Department of Epidemiology, Harvard T. H. Chan School of Public Health.
Psychol Methods. 2019 Oct;24(5):571-575. doi: 10.1037/met0000223.
Psychological scientists are now trying to replicate published research from scratch to confirm the findings. In an increasingly widespread replication study design, each of several collaborating sites (such as universities) independently tries to replicate an original study, and the results are synthesized across sites. Hedges and Schauer (2019) proposed statistical analyses for these replication projects; their analyses focus on assessing the extent to which results differ across the replication sites, by testing for heterogeneity among a set of replication studies, while excluding the original study. We agree with their premises regarding the limitations of existing analysis methods and regarding the importance of accounting for heterogeneity among the replications. This objective may be interesting in its own right. However, we argue that by focusing only on whether the replication studies have similar effect sizes to one another, these analyses are not particularly appropriate for assessing whether the replications in fact support the scientific effect under investigation or for assessing the power of multisite replication projects. We reanalyze Hedges and Schauer's (2019) example dataset using alternative metrics of replication success that directly address these objectives. We reach a more optimistic conclusion regarding replication success than they did, illustrating that the alternative metrics can lead to quite different conclusions from those of Hedges and Schauer (2019). (PsycINFO Database Record (c) 2019 APA, all rights reserved).

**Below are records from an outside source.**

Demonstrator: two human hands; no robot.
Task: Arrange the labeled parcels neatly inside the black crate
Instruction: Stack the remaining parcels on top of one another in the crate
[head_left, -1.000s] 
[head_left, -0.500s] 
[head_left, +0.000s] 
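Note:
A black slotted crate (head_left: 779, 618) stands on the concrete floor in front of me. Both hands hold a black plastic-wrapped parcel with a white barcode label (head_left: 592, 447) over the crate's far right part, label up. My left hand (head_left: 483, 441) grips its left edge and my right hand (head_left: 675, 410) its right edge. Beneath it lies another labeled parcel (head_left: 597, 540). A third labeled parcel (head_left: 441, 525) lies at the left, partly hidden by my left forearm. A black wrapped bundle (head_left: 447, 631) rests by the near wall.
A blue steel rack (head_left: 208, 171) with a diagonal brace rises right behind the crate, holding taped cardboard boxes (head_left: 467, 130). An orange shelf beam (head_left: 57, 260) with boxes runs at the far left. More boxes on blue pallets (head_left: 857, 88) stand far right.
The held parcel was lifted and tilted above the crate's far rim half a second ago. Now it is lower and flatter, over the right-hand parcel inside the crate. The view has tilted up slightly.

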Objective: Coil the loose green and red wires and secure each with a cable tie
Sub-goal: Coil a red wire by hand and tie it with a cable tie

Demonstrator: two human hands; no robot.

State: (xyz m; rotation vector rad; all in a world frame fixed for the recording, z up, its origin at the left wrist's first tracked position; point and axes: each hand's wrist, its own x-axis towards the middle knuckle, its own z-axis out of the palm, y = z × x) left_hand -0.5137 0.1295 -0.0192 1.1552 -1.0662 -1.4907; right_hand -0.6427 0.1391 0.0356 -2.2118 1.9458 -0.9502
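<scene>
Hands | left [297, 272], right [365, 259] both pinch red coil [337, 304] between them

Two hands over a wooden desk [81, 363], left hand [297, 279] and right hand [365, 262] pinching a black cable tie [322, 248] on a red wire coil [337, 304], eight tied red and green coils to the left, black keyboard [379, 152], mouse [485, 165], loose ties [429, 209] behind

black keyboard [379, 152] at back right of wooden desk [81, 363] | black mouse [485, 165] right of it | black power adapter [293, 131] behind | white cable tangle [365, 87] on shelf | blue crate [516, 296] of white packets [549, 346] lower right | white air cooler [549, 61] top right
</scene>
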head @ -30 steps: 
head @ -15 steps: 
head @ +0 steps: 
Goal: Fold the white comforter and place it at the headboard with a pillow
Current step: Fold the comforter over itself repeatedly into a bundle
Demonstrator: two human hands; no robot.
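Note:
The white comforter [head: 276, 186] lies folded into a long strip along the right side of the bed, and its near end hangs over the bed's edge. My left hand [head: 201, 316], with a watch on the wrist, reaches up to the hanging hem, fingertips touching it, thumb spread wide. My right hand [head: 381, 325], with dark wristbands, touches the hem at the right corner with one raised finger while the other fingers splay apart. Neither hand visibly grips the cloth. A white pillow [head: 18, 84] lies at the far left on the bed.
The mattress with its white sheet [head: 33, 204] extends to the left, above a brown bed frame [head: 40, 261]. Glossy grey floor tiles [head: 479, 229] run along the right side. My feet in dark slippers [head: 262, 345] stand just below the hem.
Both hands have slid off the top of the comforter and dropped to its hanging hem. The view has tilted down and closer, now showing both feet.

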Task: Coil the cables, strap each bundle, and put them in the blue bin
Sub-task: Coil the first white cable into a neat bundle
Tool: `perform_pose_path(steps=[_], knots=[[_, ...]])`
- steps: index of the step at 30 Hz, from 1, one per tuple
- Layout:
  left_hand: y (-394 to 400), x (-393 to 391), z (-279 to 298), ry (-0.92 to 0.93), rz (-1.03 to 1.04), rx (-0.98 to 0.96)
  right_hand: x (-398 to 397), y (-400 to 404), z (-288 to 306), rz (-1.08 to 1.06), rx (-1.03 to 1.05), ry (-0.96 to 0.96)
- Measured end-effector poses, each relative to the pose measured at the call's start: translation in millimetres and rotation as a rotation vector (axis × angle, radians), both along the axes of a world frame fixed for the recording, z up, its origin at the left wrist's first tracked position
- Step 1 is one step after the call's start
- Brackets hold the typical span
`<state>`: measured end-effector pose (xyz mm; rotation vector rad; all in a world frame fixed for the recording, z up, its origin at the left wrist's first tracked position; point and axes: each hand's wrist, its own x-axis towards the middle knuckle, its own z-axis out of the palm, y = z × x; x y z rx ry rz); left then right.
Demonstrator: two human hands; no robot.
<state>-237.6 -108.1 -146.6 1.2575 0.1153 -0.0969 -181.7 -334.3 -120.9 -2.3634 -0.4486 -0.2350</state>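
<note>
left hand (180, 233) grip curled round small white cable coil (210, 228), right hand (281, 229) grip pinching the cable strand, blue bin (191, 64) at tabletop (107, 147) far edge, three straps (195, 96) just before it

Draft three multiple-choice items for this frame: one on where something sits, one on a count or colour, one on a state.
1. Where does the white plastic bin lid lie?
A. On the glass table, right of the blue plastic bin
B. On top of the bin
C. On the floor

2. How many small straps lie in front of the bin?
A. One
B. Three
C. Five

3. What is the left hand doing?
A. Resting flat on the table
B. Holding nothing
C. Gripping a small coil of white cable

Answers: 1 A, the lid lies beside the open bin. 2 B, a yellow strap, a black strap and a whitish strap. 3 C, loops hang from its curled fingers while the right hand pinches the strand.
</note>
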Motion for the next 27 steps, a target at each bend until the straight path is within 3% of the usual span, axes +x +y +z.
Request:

心理学科学家现在正试图从零开始复制已发表的研究,以确认这些发现。在一种越来越广泛使用的复制研究设计中,几个合作的研究点(如大学)会独立地尝试复制原始研究,然后对这些研究点的结果进行综合分析。Hedges 和 Schauer(2019)为这些复制项目提出了统计分析方法;他们的分析侧重于通过检验一组复制研究中的异质性,同时排除原始研究,来评估结果在复制研究点之间的差异程度。我们同意他们关于现有分析方法的局限性的前提,以及在复制中考虑异质性的重要性的前提。这一目标本身可能就很有趣。然而,我们认为,仅仅关注复制研究彼此之间的效应大小是否相似,这些分析并不特别适合评估复制研究实际上是否支持正在研究的科学效应,也不适合评估多地点复制项目的功效。我们使用直接针对这些目标的替代复制成功度量标准,重新分析了 Hedges 和 Schauer(2019)的示例数据集。与他们相比,我们对复制成功的结论更为乐观,这表明替代度量标准可能会导致与 Hedges 和 Schauer(2019)不同的结论。(PsycINFO 数据库记录(c)2019 APA,保留所有权利)。